По лицу врача пробежала тень.
— Не знаю, слыхали ли вы о чудесных исцелениях в Лурде, хотя, возможно, они вовсе и не «чудесные».
— Лечение верой? Боюсь, это вряд ли мне поможет, — отвечал Поллок, не отрывая взгляда от темной подушки.
Черты испещренного шрамами лица исказились в отвратительной гримасе.
Врач попробовал зайти с другого конца.
— Все это — игра воображения, — неожиданно бодро заявил он. — Тут-то вам как раз и нужно исцеление верой. У вас сдали нервы. Вы сейчас в сумеречном состоянии, в котором человек наиболее восприимчив ко всяким там духам и привидениям. Вам оказалось не под силу безболезненно пережить столь яркие впечатления. Я составлю вам микстуру, которая укрепит нервную систему и в особенности рассудок. Кроме того, вам надо побольше бывать на воздухе.
— Поны-целители — не для меня, — упорствовал Поллок.
— Вот поэтому мы и должны сами восстановить ваш тонус. Поезжайте куда-нибудь, где есть живительный свежий воздух. В Шотландию, Норвегию, Альпы…
— В Иерихон, если угодно, — ответил Поллок. — Помнится, туда отправился Нееман[59].

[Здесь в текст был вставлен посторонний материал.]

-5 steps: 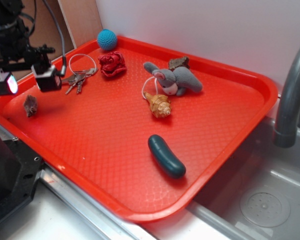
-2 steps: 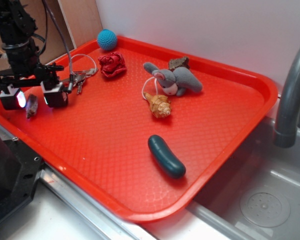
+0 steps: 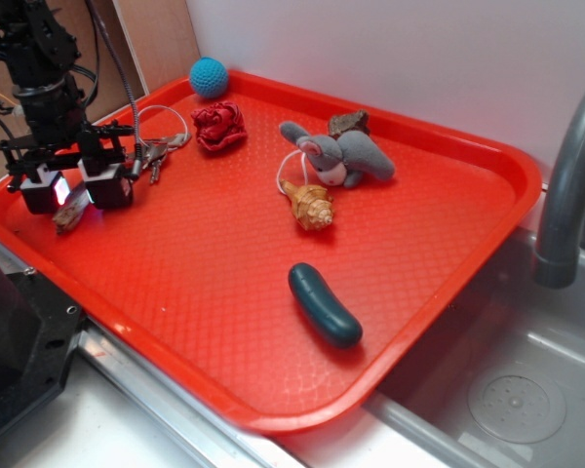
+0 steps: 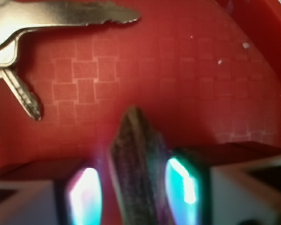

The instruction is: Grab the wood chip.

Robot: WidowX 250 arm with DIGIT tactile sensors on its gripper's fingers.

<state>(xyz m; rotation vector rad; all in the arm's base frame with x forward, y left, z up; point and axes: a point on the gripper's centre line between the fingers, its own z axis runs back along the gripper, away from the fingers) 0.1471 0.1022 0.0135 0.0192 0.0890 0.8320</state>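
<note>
Fingers (image 4: 189,187) of the end effector (image 3: 75,187) point straight down at the left end of the red tray (image 3: 439,244), standing partly open on either side of the wood chip (image 4: 136,173), whose pointed tip lies between them; whether they press it I cannot tell. From the exterior view the chip is mostly hidden behind the glowing pads, and the wrist view cuts off its lower end. Keys (image 4: 51,18) lie just beyond, and the tray rests on a counter beside a sink (image 3: 526,390) and grey faucet (image 3: 565,185).

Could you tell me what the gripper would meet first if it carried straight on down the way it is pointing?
The gripper points down, and the wood chip already sits between its fingers. Going further, the fingertips would probably meet the red tray floor; the remaining gap is unclear.
</note>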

Тем не менее, как только зажили пальцы, Поллок предпринял храбрую попытку последовать совету доктора. Был ноябрь. Он попробовал играть в футбол, но вместо мяча гонял по полю жуткую перевернутую голову. Футболиста из него не вышло. Поллок махал ногами в слепом паническом страхе, а когда его ставили в ворота, с криком уворачивался от летящего прямо в руки мяча. Наслушавшись невероятных историй, из-за которых он и покинул Англию, чтобы отправиться в тропические странствия, Поллок обрек себя на общение исключительно с мужчинами. Но теперь, когда странности в его поведении становились все заметнее, даже мужчины начали сторониться его. Голова была уже не просто видением; она что-то тараторила, обращаясь к Поллоку с невнятными речами. Его охватил жуткий страх. Поллок проникся убеждением, что когда в следующий раз он схватит привидение, в руках у него окажется не какой-нибудь предмет обстановки, а настоящая отрезанная голова. Если поблизости никого не было, Поллок то осыпал голову проклятиями, то бросал взгляды, полные презрения, то умолял оставить его в покое. Как ни старался он держать себя в руках, но один или два раза видение накатывало на него в присутствии знакомых. Он замечал, что и квартирная хозяйка, и прислуга смотрят на него все более подозрительно.
59
Сирийский военачальник, исцелившийся от проказы семикратным погружением в воды реки Иордан (прим. перев.).